▼

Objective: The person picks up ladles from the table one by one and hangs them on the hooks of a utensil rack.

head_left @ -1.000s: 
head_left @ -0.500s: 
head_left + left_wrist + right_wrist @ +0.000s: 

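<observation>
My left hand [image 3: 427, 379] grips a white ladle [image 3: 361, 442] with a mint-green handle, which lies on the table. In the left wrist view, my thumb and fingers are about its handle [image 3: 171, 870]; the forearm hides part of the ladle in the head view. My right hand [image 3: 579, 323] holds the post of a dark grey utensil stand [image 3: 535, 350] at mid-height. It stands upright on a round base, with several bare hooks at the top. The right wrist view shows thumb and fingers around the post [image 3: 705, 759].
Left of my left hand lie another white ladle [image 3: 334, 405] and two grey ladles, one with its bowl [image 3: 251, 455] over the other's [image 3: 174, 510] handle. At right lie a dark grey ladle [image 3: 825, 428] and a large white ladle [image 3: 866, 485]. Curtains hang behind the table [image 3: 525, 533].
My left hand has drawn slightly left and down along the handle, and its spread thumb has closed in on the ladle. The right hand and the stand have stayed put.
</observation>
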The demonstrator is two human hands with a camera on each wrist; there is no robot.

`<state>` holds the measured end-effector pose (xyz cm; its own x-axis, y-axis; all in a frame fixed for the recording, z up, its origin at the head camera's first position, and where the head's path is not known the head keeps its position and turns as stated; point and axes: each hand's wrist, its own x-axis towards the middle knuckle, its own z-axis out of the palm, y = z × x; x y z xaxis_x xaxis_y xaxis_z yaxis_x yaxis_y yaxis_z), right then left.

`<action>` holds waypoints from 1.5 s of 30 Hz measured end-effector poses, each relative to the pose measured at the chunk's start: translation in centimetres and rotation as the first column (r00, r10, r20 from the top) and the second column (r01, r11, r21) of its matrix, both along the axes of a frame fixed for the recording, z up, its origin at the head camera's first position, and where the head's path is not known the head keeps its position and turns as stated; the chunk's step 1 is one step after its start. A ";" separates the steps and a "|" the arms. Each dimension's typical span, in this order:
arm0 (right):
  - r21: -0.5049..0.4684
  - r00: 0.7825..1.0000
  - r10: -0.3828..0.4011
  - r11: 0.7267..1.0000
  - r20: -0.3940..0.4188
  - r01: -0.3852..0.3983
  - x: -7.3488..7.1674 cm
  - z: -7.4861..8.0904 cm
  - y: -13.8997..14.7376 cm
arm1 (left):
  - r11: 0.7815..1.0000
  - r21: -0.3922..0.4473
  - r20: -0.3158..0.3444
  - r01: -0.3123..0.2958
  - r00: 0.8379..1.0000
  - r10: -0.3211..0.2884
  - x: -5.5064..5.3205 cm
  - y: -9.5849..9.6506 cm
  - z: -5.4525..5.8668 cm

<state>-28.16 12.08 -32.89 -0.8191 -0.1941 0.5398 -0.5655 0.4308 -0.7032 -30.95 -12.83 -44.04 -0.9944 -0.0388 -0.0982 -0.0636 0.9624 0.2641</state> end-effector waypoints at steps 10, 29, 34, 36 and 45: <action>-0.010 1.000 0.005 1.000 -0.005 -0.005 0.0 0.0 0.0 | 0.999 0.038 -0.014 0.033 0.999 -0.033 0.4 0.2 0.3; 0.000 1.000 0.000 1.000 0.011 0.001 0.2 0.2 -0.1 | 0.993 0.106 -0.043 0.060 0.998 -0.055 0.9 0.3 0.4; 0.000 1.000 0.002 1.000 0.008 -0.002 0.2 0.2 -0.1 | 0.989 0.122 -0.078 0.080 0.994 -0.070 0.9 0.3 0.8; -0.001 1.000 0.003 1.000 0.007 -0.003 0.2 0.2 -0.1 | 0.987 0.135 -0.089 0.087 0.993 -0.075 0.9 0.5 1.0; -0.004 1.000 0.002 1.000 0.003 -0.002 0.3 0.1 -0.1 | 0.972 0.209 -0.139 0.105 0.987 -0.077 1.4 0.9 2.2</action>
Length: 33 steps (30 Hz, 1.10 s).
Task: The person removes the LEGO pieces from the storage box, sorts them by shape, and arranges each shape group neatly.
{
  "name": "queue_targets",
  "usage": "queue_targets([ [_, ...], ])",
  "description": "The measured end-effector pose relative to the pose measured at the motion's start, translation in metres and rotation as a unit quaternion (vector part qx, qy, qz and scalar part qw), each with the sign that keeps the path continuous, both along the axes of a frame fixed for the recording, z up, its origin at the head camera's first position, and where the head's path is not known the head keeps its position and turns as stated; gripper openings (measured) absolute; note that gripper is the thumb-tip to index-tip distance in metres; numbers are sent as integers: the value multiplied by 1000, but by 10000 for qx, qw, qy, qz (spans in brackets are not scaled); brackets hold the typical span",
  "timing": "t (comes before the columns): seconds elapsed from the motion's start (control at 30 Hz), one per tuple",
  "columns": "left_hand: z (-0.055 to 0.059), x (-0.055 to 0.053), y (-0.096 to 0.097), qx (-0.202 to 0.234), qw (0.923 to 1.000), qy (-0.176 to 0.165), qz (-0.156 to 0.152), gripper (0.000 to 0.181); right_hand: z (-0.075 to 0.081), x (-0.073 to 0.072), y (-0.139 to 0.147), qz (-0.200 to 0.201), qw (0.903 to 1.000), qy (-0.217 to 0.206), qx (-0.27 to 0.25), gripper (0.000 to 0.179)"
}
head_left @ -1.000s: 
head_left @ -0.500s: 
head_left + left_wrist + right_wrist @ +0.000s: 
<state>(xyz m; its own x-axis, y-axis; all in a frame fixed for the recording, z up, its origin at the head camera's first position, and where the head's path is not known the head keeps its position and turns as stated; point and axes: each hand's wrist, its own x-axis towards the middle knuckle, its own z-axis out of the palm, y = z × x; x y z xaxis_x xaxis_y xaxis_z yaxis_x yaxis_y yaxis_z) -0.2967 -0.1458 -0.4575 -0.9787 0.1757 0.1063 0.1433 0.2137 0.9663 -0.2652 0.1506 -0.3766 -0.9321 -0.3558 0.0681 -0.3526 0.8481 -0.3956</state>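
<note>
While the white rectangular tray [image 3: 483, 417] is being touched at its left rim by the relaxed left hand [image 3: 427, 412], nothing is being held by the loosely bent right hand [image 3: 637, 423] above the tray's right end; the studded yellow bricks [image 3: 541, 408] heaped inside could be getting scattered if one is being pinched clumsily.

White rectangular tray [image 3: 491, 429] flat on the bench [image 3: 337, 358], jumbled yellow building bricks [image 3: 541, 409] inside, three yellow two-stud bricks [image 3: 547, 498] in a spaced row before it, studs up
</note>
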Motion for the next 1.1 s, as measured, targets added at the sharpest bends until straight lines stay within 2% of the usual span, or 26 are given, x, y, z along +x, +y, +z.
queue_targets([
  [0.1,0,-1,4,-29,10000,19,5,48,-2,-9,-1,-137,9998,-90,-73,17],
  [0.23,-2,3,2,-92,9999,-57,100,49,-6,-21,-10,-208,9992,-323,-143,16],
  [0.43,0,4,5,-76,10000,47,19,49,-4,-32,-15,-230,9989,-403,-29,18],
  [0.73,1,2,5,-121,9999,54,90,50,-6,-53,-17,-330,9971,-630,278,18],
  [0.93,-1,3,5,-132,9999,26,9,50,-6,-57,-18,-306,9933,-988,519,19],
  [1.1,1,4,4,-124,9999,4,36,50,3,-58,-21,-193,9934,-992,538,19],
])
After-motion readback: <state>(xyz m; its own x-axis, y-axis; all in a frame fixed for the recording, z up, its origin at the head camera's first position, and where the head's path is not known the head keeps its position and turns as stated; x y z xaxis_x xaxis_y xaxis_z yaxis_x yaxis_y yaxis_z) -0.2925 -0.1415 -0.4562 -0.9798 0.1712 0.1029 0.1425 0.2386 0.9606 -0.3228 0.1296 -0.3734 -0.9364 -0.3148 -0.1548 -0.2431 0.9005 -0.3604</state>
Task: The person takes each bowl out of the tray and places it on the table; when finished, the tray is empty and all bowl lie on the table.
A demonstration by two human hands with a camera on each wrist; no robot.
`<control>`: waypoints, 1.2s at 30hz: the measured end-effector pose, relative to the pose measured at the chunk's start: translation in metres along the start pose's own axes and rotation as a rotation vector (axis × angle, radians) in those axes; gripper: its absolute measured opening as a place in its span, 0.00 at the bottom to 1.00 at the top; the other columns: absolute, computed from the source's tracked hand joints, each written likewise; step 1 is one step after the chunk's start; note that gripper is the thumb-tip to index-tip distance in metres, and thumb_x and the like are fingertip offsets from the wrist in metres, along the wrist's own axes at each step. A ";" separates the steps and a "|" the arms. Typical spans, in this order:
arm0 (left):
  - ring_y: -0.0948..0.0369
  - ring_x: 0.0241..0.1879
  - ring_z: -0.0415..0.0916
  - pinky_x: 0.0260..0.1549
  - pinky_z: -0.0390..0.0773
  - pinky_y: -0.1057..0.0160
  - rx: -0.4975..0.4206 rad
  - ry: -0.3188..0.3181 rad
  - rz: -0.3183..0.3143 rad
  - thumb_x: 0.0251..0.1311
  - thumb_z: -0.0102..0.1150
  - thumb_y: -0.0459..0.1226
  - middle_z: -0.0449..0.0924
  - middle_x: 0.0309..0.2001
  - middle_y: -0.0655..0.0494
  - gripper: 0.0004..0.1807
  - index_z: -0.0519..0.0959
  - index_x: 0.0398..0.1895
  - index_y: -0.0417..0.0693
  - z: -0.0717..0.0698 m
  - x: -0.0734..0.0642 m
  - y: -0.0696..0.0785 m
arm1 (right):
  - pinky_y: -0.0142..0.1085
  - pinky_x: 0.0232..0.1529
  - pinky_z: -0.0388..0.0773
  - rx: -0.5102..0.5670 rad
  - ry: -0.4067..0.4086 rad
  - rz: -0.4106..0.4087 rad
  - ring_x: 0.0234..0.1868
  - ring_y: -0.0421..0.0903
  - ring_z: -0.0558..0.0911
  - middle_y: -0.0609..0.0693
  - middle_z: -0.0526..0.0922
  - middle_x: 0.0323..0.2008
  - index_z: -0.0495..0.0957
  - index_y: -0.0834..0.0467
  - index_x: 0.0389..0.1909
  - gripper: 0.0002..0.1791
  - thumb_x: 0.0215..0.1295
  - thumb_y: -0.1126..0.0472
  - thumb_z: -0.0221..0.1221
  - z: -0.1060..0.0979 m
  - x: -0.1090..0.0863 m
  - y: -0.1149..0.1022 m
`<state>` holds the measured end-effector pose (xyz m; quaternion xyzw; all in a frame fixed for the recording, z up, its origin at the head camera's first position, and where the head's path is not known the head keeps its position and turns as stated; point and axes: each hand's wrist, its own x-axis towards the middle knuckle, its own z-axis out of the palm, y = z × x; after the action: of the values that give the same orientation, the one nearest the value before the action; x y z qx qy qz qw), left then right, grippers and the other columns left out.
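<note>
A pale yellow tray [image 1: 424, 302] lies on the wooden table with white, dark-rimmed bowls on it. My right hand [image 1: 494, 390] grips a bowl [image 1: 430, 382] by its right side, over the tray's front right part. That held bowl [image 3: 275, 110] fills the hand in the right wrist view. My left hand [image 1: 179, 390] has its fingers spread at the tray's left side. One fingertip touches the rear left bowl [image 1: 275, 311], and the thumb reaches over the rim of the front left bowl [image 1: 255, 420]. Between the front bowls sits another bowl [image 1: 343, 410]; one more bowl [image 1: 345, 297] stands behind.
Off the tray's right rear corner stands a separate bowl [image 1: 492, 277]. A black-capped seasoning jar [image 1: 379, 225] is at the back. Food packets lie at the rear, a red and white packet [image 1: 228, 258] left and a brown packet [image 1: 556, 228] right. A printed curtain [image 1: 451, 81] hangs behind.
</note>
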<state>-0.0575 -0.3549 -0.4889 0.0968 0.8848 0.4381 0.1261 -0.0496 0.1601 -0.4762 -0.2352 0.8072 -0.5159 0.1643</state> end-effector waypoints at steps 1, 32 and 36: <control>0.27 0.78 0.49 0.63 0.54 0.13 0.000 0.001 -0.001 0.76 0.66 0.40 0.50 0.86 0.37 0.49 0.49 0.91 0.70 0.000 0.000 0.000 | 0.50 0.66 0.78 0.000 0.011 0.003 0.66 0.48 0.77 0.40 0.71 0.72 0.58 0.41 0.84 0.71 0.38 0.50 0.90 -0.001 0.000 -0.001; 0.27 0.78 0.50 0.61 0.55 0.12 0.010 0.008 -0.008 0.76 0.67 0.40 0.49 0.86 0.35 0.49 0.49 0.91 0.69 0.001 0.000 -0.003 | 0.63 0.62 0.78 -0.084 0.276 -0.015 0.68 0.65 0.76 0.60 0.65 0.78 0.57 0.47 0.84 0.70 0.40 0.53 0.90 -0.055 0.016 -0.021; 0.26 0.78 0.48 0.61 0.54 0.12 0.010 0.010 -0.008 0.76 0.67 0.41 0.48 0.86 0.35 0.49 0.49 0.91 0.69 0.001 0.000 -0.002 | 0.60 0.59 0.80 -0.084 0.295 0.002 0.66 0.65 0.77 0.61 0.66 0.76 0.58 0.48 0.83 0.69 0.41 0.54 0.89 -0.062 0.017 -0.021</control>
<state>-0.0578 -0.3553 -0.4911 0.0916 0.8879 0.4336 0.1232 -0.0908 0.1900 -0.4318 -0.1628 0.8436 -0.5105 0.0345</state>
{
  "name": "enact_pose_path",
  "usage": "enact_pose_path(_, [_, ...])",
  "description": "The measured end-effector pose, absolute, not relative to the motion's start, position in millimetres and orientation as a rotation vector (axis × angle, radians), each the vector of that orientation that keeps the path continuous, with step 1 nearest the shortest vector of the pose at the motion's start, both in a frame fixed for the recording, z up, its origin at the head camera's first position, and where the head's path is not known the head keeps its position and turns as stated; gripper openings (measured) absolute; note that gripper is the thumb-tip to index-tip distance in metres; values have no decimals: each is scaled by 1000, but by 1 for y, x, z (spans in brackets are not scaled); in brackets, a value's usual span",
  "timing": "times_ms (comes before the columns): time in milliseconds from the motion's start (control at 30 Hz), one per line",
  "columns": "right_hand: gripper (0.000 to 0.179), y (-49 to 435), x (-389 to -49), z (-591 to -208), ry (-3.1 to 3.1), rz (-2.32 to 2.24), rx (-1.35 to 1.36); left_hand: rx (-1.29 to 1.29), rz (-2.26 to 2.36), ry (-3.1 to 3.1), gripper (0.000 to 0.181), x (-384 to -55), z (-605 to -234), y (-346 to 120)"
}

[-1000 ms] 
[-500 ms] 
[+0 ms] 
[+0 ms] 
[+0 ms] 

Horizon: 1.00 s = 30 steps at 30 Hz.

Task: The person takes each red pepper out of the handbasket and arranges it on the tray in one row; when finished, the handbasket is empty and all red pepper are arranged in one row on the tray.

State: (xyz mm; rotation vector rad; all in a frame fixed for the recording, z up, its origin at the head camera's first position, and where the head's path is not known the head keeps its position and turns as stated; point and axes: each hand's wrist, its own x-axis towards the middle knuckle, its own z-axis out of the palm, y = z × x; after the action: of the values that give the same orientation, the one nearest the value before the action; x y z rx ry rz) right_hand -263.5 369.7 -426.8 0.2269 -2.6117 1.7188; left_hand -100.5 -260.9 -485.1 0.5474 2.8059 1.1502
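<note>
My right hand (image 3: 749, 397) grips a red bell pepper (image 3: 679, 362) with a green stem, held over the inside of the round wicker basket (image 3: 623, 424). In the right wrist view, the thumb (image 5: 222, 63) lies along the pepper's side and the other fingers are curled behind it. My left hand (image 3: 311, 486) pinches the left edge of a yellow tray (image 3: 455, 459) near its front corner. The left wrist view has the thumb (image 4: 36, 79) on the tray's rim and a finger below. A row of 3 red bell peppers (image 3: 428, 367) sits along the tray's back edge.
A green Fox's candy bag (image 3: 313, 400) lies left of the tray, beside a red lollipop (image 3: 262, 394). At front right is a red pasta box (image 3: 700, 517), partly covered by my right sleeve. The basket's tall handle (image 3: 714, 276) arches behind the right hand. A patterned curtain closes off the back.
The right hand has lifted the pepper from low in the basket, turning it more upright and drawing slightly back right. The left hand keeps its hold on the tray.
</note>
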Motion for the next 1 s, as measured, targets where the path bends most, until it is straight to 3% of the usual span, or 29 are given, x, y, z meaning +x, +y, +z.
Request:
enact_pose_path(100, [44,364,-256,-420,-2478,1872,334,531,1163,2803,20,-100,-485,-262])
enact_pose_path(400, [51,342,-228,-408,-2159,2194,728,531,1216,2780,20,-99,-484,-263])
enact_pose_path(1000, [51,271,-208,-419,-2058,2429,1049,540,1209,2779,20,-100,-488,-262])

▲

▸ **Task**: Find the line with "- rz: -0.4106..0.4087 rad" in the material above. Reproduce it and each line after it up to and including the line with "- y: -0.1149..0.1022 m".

▸ **Response to the exercise**:
  - rz: -0.4106..0.4087 rad
  - ring_x: 0.0234..0.1868
  - ring_y: -0.0421..0.0903
  - ring_z: -0.0558..0.0911
  - middle_y: -0.0609..0.0693
  - middle_z: -0.0526..0.0922
  - middle_x: 0.0323..0.2008
  - index_z: -0.0495..0.0957
  - index_y: -0.0834..0.0467
  - index_x: 0.0389..0.1909
  - gripper: 0.0002..0.1791
  - thumb_x: 0.0215..0.1295
  - thumb_y: -0.1126..0.0472
  - thumb_z: -0.0221..0.1221
  - z: -0.1060..0.0979 m
  - x: -0.1090..0.0863 m
  - y: -0.1149..0.1022 m

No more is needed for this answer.